Last April I was in Puerto Vallarta for 5 days for my cousin’s wedding. The trip had been filled with the usual family joys and tensions, and while I enjoyed the beach and the pool and the margaritas – I was at the same time having incredibly vivid and strange dreams, and was missing my husband and daughters, who had not been able to join me on this trip.
On my last day in Mexico, a feeling of foreboding had been haunting me, but I made it to the airport and had no sense of trouble when I got on my flight home to Toronto at 3:30pm that Sunday afternoon.
We knew at takeoff that there was stormy weather in Toronto. For whatever reason, our plane arrived early in Toronto air space, just in time to catch the tail end of the storm. And so, since we were early, we had to circle the airport in rough turbulence the likes of which I have never experienced. I am a seasoned flyer, and turbulence does not generally upset me, so perhaps it was because the turbulence went on so long (I think about 10 minutes although it felt like hours) and was so unrelentingly rough that in the midst of it, I started to cry. Not just a few tears, but hot streaming tears down my face and quiet gasping sobs I tried to pretend was coughing. I buried my face in my book to hide my tears, embarrassed for anyone to see how upset I was.
As the turbulence went on and on, I took a moment to look around and I saw white knuckles clenched on arm rests and people with their eyes closed and their lips moving, and I heard people using their air-sickness bags.
So in that moment I was actually afraid for my life.
And I knew at one point that it didn’t matter to me if I died, I just wanted to see my children and my husband again, to tell them I loved them and hold them in my arms. I knew they were waiting for me on the ground below…and dramatic as it sounds now, I didn’t want my girls to grow up without a mother.
It may not surprise you to hear that in that moment I started talking with God. Praying.
Mostly I hoped he would help me to stop crying. And I promised him anything if he would make it possible for me to see my children again. And then I heard these words in a loud, clear, almost booming male voice:
“Write the words, speak the words, write every single word.”
And I heard this over and over again as the plane was tossed through the air. With every plummet and creak on the plane, every jolting movement I heard: “Write. The. Words., Speak. The. Words., Write. Every. Single. Word. Hear my roaring words in your heart and write the words.”
So loud and clear and so unexpected were these words that I looked up and down the aisles to see if someone was speaking, I looked around to see if others were hearing what I was hearing. They were not. These words were for me.
And so, as you do when speaking with God on a storm-tossed airplane over Pearson, I promised him everything. I whispered to him through my tears that I would write the words, write every single word, that I would speak the words, that I would hear and write and speak the words he has placed, like a roaring storm, in my heart.
And so I write…because this is not a directive that you ignore.

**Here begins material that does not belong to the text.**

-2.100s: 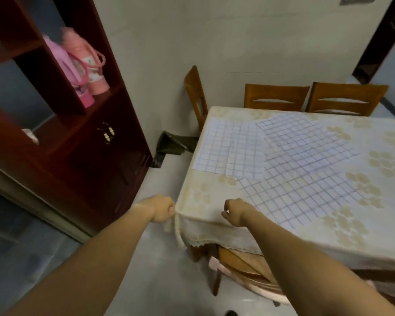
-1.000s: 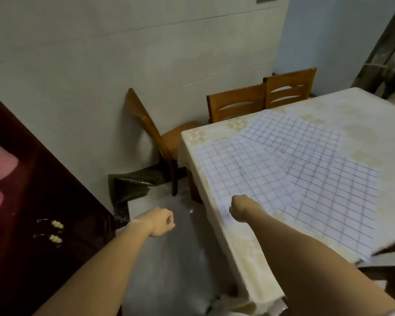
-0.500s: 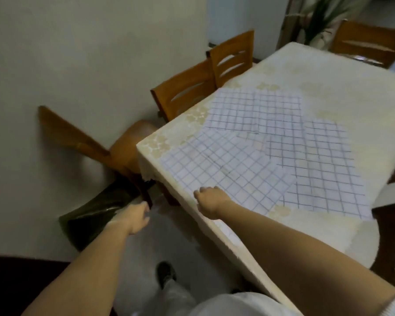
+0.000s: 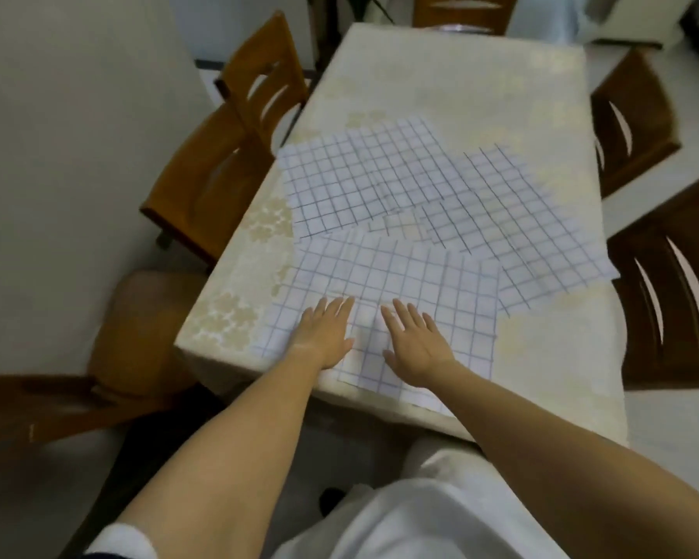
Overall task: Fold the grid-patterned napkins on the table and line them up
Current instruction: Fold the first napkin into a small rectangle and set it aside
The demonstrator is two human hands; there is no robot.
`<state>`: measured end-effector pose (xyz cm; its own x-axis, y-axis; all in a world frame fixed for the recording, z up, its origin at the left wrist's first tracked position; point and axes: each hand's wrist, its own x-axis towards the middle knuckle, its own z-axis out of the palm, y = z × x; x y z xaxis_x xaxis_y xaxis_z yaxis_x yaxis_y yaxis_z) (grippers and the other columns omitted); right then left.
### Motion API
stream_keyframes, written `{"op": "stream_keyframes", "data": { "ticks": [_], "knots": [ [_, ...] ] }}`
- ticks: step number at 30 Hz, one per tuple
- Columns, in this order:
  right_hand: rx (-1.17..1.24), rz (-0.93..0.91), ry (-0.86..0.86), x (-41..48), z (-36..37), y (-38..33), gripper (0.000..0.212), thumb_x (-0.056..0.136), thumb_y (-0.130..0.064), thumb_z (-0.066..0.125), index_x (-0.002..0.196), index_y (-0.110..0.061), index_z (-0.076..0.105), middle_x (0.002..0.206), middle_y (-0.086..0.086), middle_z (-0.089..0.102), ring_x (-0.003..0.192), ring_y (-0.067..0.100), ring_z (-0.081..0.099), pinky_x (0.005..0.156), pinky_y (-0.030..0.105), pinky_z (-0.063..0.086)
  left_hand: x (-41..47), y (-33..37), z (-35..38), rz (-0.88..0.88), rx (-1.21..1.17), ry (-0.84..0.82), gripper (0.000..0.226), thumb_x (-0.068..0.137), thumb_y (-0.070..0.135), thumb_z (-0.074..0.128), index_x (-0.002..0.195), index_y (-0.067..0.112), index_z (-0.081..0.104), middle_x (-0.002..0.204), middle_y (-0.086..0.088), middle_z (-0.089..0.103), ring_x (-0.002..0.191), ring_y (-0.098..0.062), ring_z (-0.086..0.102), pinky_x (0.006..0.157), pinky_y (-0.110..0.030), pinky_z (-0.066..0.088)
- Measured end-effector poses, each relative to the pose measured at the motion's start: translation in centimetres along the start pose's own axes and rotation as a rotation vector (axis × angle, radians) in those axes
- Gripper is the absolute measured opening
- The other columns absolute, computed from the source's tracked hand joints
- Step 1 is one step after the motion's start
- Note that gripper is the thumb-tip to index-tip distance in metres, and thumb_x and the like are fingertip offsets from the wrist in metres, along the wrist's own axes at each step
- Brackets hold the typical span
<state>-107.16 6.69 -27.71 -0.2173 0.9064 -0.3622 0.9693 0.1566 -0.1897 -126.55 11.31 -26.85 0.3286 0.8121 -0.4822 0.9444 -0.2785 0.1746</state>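
Three white napkins with a blue grid lie flat and overlapping on the table (image 4: 452,86). The nearest napkin (image 4: 440,292) lies by the table's near end. A second napkin (image 4: 340,183) sits behind it on the left, and a third napkin (image 4: 533,219) reaches to the right edge. My left hand (image 4: 323,336) and my right hand (image 4: 414,342) both rest flat on the nearest napkin, fingers straight and pointing away from me, a small gap between them.
A cream flowered cloth (image 4: 243,284) covers the table. Wooden chairs stand at the left (image 4: 235,155), at the right (image 4: 638,123) (image 4: 678,284) and at the far end (image 4: 461,10). Another chair (image 4: 97,357) stands at the near left corner, by the wall.
I have come round to the table's end. Both hands, fisted before with the left off the table, have opened and now lie flat on the nearest napkin.
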Motion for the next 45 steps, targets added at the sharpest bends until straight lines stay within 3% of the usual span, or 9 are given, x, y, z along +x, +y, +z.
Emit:
{"op": "stream_keyframes", "data": {
  "ticks": [3, 7, 13, 19, 24, 29, 37, 41, 45],
  "knots": [
    [0.004, 0.044, 0.037, 0.4, 1.3, -0.6, 0.084, 0.102, -0.05, 0.041, 0.159, -0.02, -0.013, 0.166, 0.008, -0.021, 0.154, 0.03, -0.014, 0.125, 0.047, -0.003, 3.0, 0.0, -0.5, 0.079, 0.065, -0.031, 0.09, 0.102, 0.05, 0.051, 0.162, 0.027, -0.011, 0.17, 0.002, -0.014, 0.157, -0.027, -0.013, 0.127, -0.048, -0.001],
    [0.008, 0.088, -0.013, 2.9, 1.7, 0.8, 0.099, 0.096, -0.062, 0.046, 0.157, -0.021, -0.021, 0.162, 0.008, -0.031, 0.151, 0.031, -0.023, 0.125, 0.05, -0.005, 6.7, 0.3, -1.0, 0.158, 0.102, -0.057, 0.106, 0.091, 0.061, 0.062, 0.162, 0.03, -0.009, 0.17, 0.007, -0.016, 0.157, -0.027, -0.014, 0.126, -0.046, -0.001],
    [0.025, 0.107, -0.18, 6.0, 1.9, 4.0, 0.113, 0.085, -0.078, 0.047, 0.154, -0.028, -0.028, 0.16, 0.007, -0.037, 0.149, 0.032, -0.028, 0.124, 0.052, -0.007, 9.3, -1.1, -0.5, 0.194, 0.182, -0.112, 0.103, 0.092, 0.067, 0.055, 0.162, 0.031, -0.012, 0.169, 0.007, -0.018, 0.157, -0.025, -0.014, 0.126, -0.047, -0.002],
    [-0.02, 0.152, -0.221, 6.6, 1.4, 5.5, 0.122, 0.078, -0.08, 0.055, 0.153, -0.032, -0.028, 0.16, 0.002, -0.038, 0.149, 0.034, -0.029, 0.123, 0.054, -0.009, 10.7, -1.8, 0.2, 0.274, 0.222, -0.129, 0.109, 0.086, 0.079, 0.048, 0.16, 0.033, -0.017, 0.167, 0.008, -0.027, 0.156, -0.024, -0.02, 0.127, -0.048, -0.005],
    [-0.025, 0.319, -0.251, 7.7, -0.1, 6.0, 0.13, 0.075, -0.076, 0.065, 0.154, -0.03, -0.028, 0.16, 0.007, -0.035, 0.148, 0.036, -0.029, 0.122, 0.055, -0.01, 12.8, -2.0, -0.6, 0.321, 0.216, -0.134, 0.11, 0.084, 0.084, 0.045, 0.158, 0.035, -0.021, 0.164, 0.01, -0.032, 0.154, -0.027, -0.024, 0.126, -0.053, -0.007],
    [0.031, 0.507, -0.16, 7.6, -1.2, 6.4, 0.122, 0.08, -0.074, 0.06, 0.156, -0.027, -0.023, 0.163, 0.009, -0.029, 0.151, 0.037, -0.021, 0.124, 0.054, -0.002, 14.9, -1.6, -1.1, 0.358, 0.194, -0.148, 0.108, 0.087, 0.082, 0.043, 0.158, 0.034, -0.022, 0.164, 0.007, -0.033, 0.154, -0.029, -0.024, 0.125, -0.055, -0.007],
    [0.071, 0.475, -0.103, 6.1, 1.7, 2.4, 0.08, 0.1, -0.064, 0.027, 0.152, -0.035, -0.026, 0.162, 0.002, -0.03, 0.153, 0.031, -0.02, 0.123, 0.048, -0.008, 15.6, -0.3, -0.6, 0.36, 0.188, -0.08, 0.099, 0.091, 0.082, 0.03, 0.158, 0.031, -0.023, 0.163, 0.004, -0.033, 0.153, -0.032, -0.025, 0.123, -0.058, -0.012],
    [0.082, 0.384, -0.133, 6.2, 2.1, 1.4, 0.086, 0.099, -0.065, 0.031, 0.152, -0.033, -0.029, 0.161, 0.001, -0.034, 0.151, 0.03, -0.024, 0.124, 0.048, -0.009, 14.3, -0.1, -0.1, 0.405, 0.18, -0.012, 0.086, 0.099, 0.071, 0.027, 0.16, 0.03, -0.017, 0.165, 0.006, -0.03, 0.155, -0.026, -0.021, 0.126, -0.05, -0.007],
    [0.093, 0.408, -0.14, 6.5, 2.5, 2.3, 0.084, 0.095, -0.074, 0.019, 0.153, -0.034, -0.028, 0.16, 0.001, -0.035, 0.15, 0.029, -0.027, 0.123, 0.052, -0.008, 12.0, -0.5, 1.5, 0.326, 0.185, -0.033, 0.077, 0.103, 0.065, 0.018, 0.159, 0.03, -0.021, 0.163, 0.006, -0.034, 0.153, -0.024, -0.026, 0.126, -0.049, -0.009]
  ]
}}
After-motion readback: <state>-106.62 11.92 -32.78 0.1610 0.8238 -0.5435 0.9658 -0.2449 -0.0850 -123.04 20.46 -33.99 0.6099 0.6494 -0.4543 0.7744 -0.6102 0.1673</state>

Certainly, when we landed (and everyone on the plane with me clapped and cheered when our wheels finally touched the runway) I was overjoyed to see my family, I laughed and cried to see them and I hugged them so tight they couldn’t breathe. And they laughed at me because it had only been 5 days. But I have a renewed sense of gratitude for them. I am less willing now to be parted from them.
And I wasn’t sure that I was ever supposed to write about this experience, which happened 8 months ago. And perhaps today as I post this I will be able to laugh at my fear of writing about the very experience that drives me to continue writing. And since that day in April, in my moments of doubt, in moments of meditation, when I ask the Divine how I can serve not myself but a higher purpose, the answer is always the same: write. Write every single word. Write what’s in your heart.
I do not get the sense that I am supposed to write fiction or poetry although I am certain that I could.
I am supposed to write what’s in my heart because someone, somewhere is supposed to read it, to hear it…perhaps it’s you.
Perhaps you too have had a direct encounter with the Divine, and your purpose or the way forward has been revealed to you in a beautiful and transformative way.
Perhaps you have made changes, small or sweeping, to your life based on that encounter, so filled with wisdom, truth and love.
And perhaps, like me, you know how blessed you are, you know you have been changed by your encounter with the divine storm. In a moment of terror or grief or pain you were cracked open, and the light got in.
And so I strive to remain open to further direction and guidance. Whether flying through a storm, or safe on my meditation cushion, or walking the forest trails…I listen. I write. I speak.
And I am so very grateful that I can.